EXODUS: DIOSES Y REYES

DELIRIOS DE GRANDEZA

exodus 2

El último delirio de grandeza de Ridley Scott, tras la lamentable El consejero, apuesta fuerte por la recuperación del género que le encumbrara al Olimpo, años atrás, con cintas como Gladiator: el peplum en toda su esencia, el más violento, el más megalómano, tomando como referencia el relato de Moisés desde una perspectiva mucho más realista que cualquier otra adaptación realizada hasta la fecha, principal novedad de esta tan fallida como, finalmente, aceptable película, más por sus intenciones que por los resultados. El director de las monumentales Alien y Blade Runner sustituye las bolas de fuego por flechas en llamas; convierte la procedencia divina de los ríos de sangre en sanguinarias orgías acuáticas de cocodrilos, las plagas bíblicas en producto de las pestes fecales y la separación de las aguas, punto álgido de esta historia, en una insulsa marea baja con un, eso sí, espectacular tsunami posterior. Con sus pros y sus contras, no deja de ser una sabrosísima idea. Y más aún presentarnos a un atípico Moisés, al igual que el Noé de Aronofsky, torturado por las exigencias de un Creador vengativo, representado en la fantasmal inocencia de un pequeño crío (soberbia contradicción). Un salvador, y he aquí la genialidad de tan insólita propuesta, que desprecia a su propio pueblo, sintiéndose más identificado con el sufrimiento del que le acogió y dio de comer.

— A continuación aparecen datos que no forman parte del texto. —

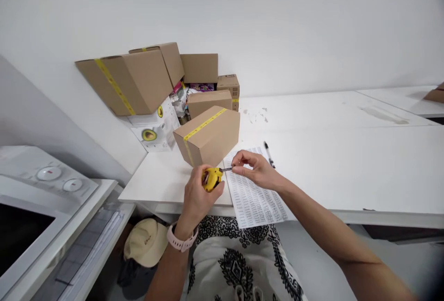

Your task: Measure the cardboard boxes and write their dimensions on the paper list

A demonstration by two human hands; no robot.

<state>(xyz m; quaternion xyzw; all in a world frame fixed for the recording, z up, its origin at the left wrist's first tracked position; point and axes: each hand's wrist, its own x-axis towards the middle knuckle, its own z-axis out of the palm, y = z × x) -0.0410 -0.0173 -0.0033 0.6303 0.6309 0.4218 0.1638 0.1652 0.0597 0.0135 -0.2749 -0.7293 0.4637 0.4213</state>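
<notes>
My left hand (199, 194) is closed round a yellow tape measure (212, 179), held above the front edge of the white table (312, 167). A short length of its blade sticks out to the right, and my right hand (255, 169) pinches the end of it between thumb and fingers. Just behind both hands stands a closed cardboard box (217, 134) with yellow tape along its top and down one side. Beneath my right hand lie printed sheets (255, 199) covered in rows of text, partly overhanging the table edge. A black and white pen (269, 154) rests beside them.
More cardboard boxes (138, 79) are stacked at the back left, one on a white carton with avocado pictures (159, 130). An open box (200, 67) holds mixed packages. A microwave (38, 199) stands at the left; caps (145, 241) lie below. Another box (435, 94) sits far right.
</notes>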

exodus Lástima que en esa búsqueda de la razón frente a la fábula el film encuentre su gran talón de Aquiles. La razón es simple: resulta imposible trasladar al terreno de lo racional una narración cuyo máximo atractivo habita en los aspectos más mágicos y metafóricos. Se deja por el camino, además, la fascinante relación de amor-odio, cual tragedia griega, de los dos hermanos príncipes de Egipto, aquí maquillada con toques de su citado Gladiator, y rehúye del debate los capítulos que más le incomodan, sin explicación coherente posible, tales como la muerte de los primogénitos o el Becerro de Oro. Y atendiendo a aspectos puramente cinematográficos, tampoco ayuda la elección de algunos intérpretes (nefasto Joel Edgerton como Ramsés, desconcertante participación de Sigourney Weaver) ni un montaje lastrado por sangrantes cortes de tijera, triste tónica habitual del último cine de Scott. Una vez más, tendremos que esperar a la versión extendida.